What is the number of lines in this listing that include "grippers"? Answer with that number only.

Dataset content: Begin

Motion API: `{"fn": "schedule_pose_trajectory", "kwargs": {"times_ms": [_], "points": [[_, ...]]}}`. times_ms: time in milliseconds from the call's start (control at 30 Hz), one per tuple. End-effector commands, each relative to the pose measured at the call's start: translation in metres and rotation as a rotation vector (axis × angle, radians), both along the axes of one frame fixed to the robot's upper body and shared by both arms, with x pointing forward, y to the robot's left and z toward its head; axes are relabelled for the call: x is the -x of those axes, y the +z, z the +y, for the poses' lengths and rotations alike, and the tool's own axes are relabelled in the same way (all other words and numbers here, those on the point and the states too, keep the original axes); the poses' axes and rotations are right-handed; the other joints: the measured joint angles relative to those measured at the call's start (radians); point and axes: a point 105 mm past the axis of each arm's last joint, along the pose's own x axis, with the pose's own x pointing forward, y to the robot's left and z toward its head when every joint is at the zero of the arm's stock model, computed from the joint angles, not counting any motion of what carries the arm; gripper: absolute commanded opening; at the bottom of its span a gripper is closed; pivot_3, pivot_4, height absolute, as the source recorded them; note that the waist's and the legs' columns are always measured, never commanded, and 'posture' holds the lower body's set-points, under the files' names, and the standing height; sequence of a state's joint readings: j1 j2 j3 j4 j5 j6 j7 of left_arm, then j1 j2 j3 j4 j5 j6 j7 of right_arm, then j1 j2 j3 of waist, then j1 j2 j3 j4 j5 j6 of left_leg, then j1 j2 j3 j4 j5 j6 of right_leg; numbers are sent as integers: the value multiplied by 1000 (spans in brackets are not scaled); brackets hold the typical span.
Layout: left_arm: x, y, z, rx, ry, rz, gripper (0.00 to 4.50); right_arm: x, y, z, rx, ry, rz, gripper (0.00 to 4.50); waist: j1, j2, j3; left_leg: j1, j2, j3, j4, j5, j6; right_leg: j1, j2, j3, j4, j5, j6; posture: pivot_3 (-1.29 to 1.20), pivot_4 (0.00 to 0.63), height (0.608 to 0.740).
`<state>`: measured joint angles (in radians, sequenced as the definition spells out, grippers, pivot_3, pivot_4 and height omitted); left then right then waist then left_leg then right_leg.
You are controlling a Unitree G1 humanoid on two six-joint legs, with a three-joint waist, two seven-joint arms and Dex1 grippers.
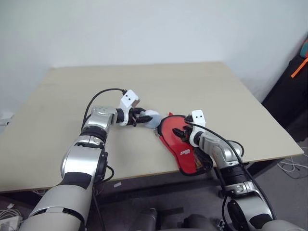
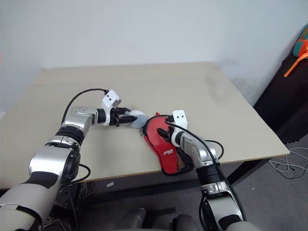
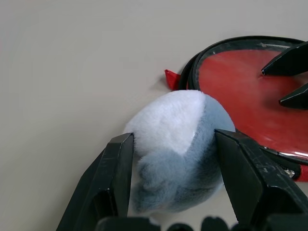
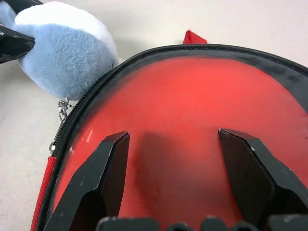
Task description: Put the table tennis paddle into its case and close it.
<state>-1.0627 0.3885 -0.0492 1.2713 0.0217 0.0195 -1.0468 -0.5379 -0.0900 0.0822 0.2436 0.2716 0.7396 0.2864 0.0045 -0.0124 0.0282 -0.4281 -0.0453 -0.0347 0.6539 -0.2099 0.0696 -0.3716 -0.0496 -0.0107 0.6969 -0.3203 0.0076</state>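
Table [image 1: 72,96]: 1 case [image 1: 179,143], 1 plush ball [image 3: 178,144].

Small white logo [image 1: 185,152] printed on red face of case [image 1: 174,139], near narrow end; lettering too small to read. No other markings legible.

The left end effector [image 3: 175,180] clasps a fluffy grey-white ball [image 3: 179,149] beside the case [image 3: 240,91].
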Motion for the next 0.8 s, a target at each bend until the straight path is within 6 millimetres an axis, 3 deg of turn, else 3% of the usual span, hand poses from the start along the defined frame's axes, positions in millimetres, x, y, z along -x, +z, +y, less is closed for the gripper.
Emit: {"fn": "schedule_pose_trajectory", "kwargs": {"times_ms": [33,167,367,533,667,800], "points": [[1,-6,-10,76,26,56,2809,7,-25,-11,49,-41,91,3187,0,0,-5,0,0,0,0,0,0,0,0,0,0,0,0,0,0,740],[5,-16,-23,170,66,176,2809,7,-26,-11,52,-46,95,3187,0,0,-8,0,-1,-2,0,0,0,0,0,2,0,0,0,0,0,740],[18,-45,-39,145,62,295,2809,7,-26,-14,55,-65,98,3187,2,2,-19,1,-5,-5,-1,0,1,1,0,8,1,0,0,0,0,740],[22,-56,-49,107,63,322,2809,7,-27,-19,64,-84,99,3187,10,4,-30,2,-14,-11,-5,2,4,2,0,24,1,-1,1,0,0,740],[16,-56,-53,77,77,234,2809,7,-29,-23,86,-101,95,3187,10,4,-35,2,-19,-17,-5,3,5,4,-1,26,1,-1,1,0,0,740],[12,-55,-53,86,124,232,3756,6,-29,-22,85,-101,94,3241,9,4,-37,3,-22,-25,-5,2,3,7,-1,27,1,-1,1,0,0,740]]}}
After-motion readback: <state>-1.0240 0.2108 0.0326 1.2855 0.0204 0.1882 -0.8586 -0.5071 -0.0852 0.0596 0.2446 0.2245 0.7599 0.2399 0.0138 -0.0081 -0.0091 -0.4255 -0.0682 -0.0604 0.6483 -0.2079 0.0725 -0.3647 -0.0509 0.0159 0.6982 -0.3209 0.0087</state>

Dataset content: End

◆ **Task response**
2